But before anyone can do anything, Claire GlassFace Fraser starts doing an “I see a vision” act. Colum isn’t buying it, but Lovat is all, “What do you see?” and Claire answers, “I see you in a patch of flowers with a man behind you with an axe across your face!” and Lovat is all scared of her because of the whole, “Jamie’s wife is a witch” thing. He asks her, “What else do you see?” and she’s all, “The roses all over the ground!” which is a symbol of the Jacobites.

Well, Lovat ain’t having no visions on his land so he starts to pull a dirk and stab Claire when all of a sudden, young Simon remembers Rule 16 and jumps up to save his father from murdering Claire. And Legwhore looks at him like, “Finally the kid gets what I was trying to say. There may be hope for the wee smirt yet.” Young Simon says, “IF you’re too scared to join the rising, then I will for Clan Lovat.”

“Well, lad, if you want to go off to war, I won’t stop you. Have at it.” and then he goes over and signs the neutrality pact with Colum. Then he shares a toast with Colum and that’s all settled and done.

19. In a rainy courtyard, because it always rains in Scotland apparently, everyone is all set to move out to the rendezvous point with Murtagh and the rest of the men There’s Colum looking all victorious, but sad because Jamie’s marching off to war. The two men share a few heartwarming moments and Jamie helps the old man up into his carriage.

Claire asks Jamie to do one last thing, go say thank you to Legwhore. “Why on earth should I do that?” he asks. And she’s all, “Just do it, I’ll tell you later.” So Jamie goes over to say thanks to Leoghaire.

as if

20. Claire and Jamie are riding out with Young Simon and are stopped by a large group of guys. That’s when I think, “Oh, dammit, we’re going to have the old man betray them after all. Here’s the Outlander version of the Red Wedding.” It turns out they’re Lovat’s men. The Old Fox comes down and says to his son, “You can’t so much ride off to war without some soldiers then, yeah?”
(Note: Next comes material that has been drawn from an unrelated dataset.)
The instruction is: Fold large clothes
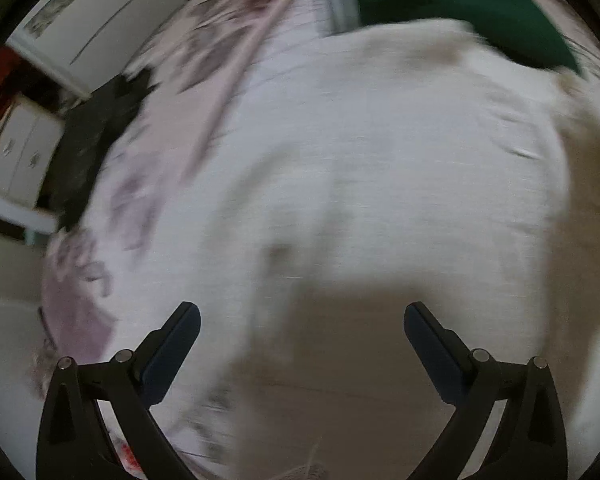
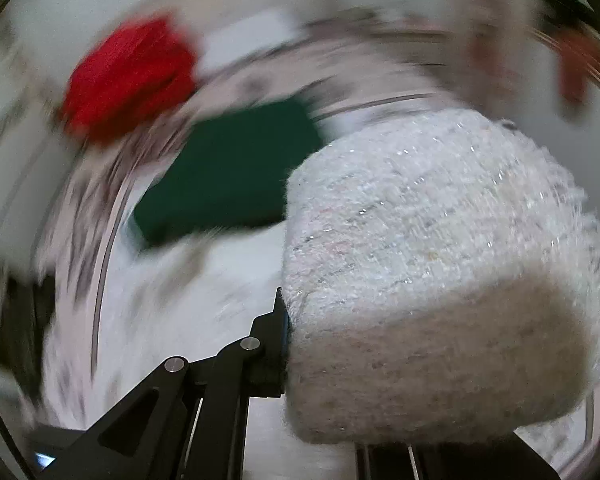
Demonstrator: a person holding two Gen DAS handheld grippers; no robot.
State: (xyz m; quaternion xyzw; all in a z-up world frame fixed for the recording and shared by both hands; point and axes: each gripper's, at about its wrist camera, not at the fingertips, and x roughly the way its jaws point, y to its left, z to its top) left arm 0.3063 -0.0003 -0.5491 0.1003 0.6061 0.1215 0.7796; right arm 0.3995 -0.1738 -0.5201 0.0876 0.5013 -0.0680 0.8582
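Right gripper (image 2: 288, 344) clamped on white garment (image 2: 440, 260) | left gripper (image 1: 302, 344) wide, empty | carry edge across bed (image 1: 148, 208) evenly, avoid bunching.

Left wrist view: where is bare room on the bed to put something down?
Bare floral bedsheet lies between the white fuzzy garment and the black cloth. Crowded at the top, where the green folded cloth borders the garment.

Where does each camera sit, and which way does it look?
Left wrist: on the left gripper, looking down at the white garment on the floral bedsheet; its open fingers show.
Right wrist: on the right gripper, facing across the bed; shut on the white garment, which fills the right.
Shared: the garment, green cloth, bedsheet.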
Jamie says, “Wait, what about the neutrality pact, and all that?” Well, Lovat possesses some cunning after all. Basically, it comes down like this. He’s signed the neutrality pact to stay here, but he can’t stop his son from marching off to war with his men, so he’s safe all the way around. If the Jacobites win, or if the English win, he’s off the executioner’s block.

“I know you got your devious mind from somewhere,” Claire says. And Jamie’s all, “Well, you possess one as well, Sassenach. So I guess we’re even on that front, yeah?” And the two of them, along with Lovat’s army go marching off into the twisting and turning road to war.

Now here it is, your Jamie Fraser Mooney eye Pic of the week.


207 Faith

207 Faith


I. Can’t. Even. With this episode. Gut wrenching, heart wrenching, thunder punch on a level of a Chuck Norris round house kick to the heart.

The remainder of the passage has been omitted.